Das Deutsche Strafgesetzbuch bedroht in §. 327 die wissentliche Verletzung der Absperrungsmaßregeln zur Verhütung des Einführens einer ansteckenden Krankheit mit Gefängnis bis zu zwei Jahren, in §. 328 beziehentlich der Viehseuche mit Gefängnis bis zu einem Jahre. Von der Absperrung bei Typhus und Cholera ist man fast ganz zurückgekommen, und es wäre dieselbe höchstens in außerordentlichen Fällen anzuraten. Denn durch die Hemmung des Verkehrs wird den Erkrankten leicht auch die Zufuhr reichlicher und frischer Nahrungsmittel [* 6] u. s. w. abgeschnitten, der Erwerb der Gesunden beeinträchtigt und das allgemeine Elend nur gefördert. (S. Ansteckung.)
Wenn eine Ortschaft oder auch nur eine Straße oder ein Gebäude wegen einer Krankheit, welche dort herrscht, abgesperrt sind, so gewährt das geltende Recht eine erleichterte Form für die Errichtung letztwilliger Verfügungen. Das Gemeine Recht stellt die Voraussetzung nicht gerade auf die Absperrung, wenn es für das Testament tempore pestis Formerleichterungen gewährt, und ihm folgen das Sächs. Bürgerl. Gesetzb. §. 2113, sowie das Österr. Bürgerl. Gesetzb. §. 597, wohl aber stellen schon das Bayrische Landr.

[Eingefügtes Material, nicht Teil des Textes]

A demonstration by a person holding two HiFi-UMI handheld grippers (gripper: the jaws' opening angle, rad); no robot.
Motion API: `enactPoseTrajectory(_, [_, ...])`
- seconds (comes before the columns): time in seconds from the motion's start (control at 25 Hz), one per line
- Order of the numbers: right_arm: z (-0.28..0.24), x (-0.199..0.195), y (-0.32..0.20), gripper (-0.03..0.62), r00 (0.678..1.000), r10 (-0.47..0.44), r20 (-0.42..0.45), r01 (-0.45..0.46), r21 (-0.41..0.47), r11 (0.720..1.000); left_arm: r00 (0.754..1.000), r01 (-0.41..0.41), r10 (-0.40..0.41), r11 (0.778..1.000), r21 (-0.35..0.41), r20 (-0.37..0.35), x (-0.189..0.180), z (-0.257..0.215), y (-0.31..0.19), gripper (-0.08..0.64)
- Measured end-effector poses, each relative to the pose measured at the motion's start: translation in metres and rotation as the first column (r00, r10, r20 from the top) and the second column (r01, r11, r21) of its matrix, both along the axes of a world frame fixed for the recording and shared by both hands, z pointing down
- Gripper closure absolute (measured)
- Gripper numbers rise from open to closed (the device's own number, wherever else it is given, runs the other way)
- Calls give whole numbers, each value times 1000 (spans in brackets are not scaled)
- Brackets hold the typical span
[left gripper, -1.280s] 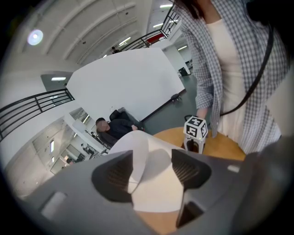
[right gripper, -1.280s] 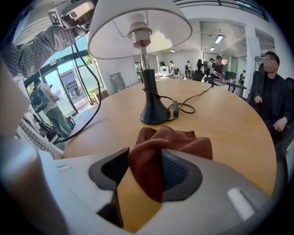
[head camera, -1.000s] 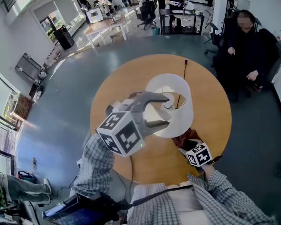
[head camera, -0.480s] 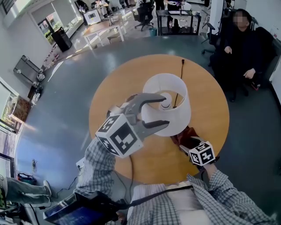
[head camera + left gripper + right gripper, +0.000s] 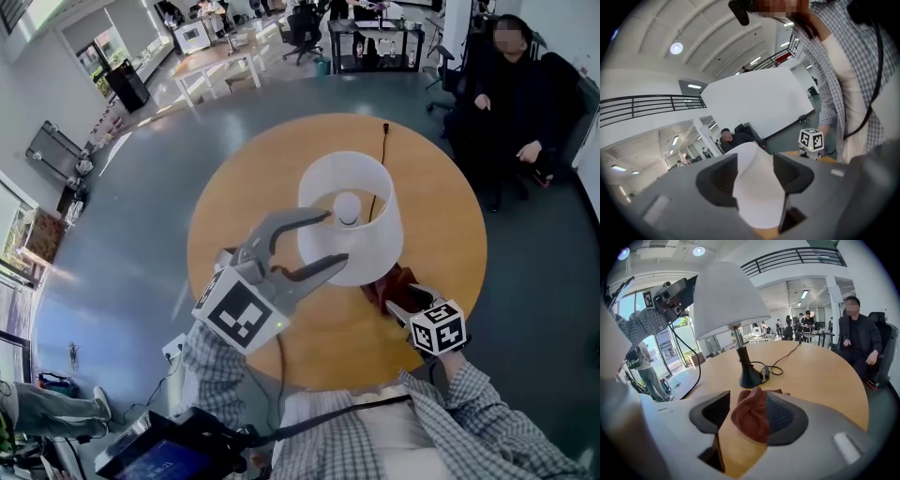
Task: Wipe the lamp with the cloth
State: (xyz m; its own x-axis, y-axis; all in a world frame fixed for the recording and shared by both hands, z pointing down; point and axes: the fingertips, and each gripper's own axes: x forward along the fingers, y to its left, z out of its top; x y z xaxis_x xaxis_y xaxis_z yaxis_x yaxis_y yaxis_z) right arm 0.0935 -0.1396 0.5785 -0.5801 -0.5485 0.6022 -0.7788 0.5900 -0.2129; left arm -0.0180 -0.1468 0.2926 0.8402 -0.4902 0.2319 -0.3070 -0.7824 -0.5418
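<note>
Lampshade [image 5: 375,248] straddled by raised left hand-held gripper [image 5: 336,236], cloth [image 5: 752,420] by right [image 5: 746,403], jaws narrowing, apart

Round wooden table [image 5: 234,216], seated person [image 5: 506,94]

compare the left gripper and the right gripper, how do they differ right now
Place: the left gripper is up at the white lampshade; the right gripper is low, near the lamp base. Between the jaws: the left shows the lampshade, the right the red cloth, which lies against one pad only. Shared: both sets of jaws stand wide apart, have just been closing a little, and neither visibly clamps anything.
</note>
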Motion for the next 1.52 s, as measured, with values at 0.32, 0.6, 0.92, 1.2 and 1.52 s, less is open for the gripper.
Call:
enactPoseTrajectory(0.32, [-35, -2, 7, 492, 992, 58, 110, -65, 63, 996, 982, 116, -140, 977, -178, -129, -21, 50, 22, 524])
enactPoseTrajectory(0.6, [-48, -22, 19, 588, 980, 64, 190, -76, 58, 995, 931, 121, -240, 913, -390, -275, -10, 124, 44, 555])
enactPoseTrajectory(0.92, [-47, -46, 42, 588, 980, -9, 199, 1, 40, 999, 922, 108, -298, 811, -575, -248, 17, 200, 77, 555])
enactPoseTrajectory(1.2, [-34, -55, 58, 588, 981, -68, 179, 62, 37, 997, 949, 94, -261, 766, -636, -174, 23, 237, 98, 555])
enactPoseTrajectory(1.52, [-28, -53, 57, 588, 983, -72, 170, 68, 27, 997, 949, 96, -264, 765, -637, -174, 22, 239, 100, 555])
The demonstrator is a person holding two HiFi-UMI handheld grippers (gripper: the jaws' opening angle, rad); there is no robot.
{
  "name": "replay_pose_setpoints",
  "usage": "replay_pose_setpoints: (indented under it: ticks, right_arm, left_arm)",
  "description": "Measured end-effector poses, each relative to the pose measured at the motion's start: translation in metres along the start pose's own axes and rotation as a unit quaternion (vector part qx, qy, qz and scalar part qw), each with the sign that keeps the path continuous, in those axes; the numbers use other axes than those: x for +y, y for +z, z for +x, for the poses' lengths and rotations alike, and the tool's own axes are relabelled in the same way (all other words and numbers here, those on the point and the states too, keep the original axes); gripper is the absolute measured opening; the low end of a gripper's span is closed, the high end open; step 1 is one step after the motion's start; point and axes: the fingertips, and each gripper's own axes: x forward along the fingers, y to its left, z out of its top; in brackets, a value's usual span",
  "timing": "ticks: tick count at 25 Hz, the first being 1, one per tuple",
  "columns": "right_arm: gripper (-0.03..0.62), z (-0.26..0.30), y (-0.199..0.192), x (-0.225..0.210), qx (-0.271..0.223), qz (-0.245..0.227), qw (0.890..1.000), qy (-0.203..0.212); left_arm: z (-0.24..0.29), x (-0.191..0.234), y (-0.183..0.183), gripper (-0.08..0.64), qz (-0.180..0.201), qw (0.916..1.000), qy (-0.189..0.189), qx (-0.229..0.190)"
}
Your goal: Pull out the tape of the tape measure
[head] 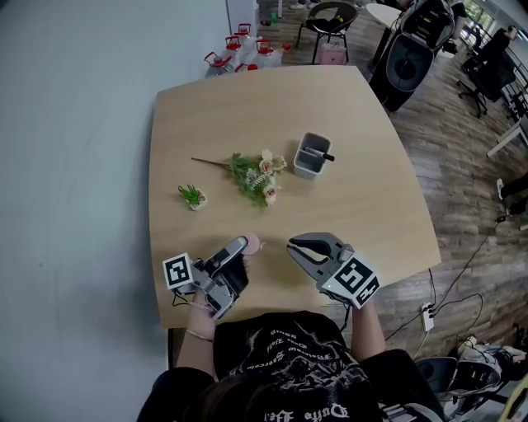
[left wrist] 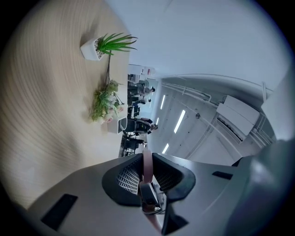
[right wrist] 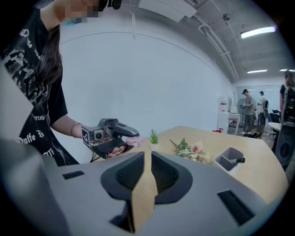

III, 4, §. 6, das Preuß. Allg. Landr. I, 12, §§. 198-204, der Code civil Art. 985-987, und zahlreiche andere, insbesondere wegen der Cholera erlassene Gesetze das Erfordernis der Absperrung auf. Der Grund dafür liegt offenbar darin, daß die Beschränkung des Verkehrs es dem Erblasser nicht unmöglich machen soll, für den Fall seines Todes letztwillig zu verfügen. Dies tritt um so deutlicher hervor, als die Wirksamkeit solcher letztwilligen Verfügungen regelmäßig an kurze Fristen gebunden ist. Der Deutsche Entwurf hat im §. 1927 (Motive V, 283 fg.) einen Ersatz zu geben versucht.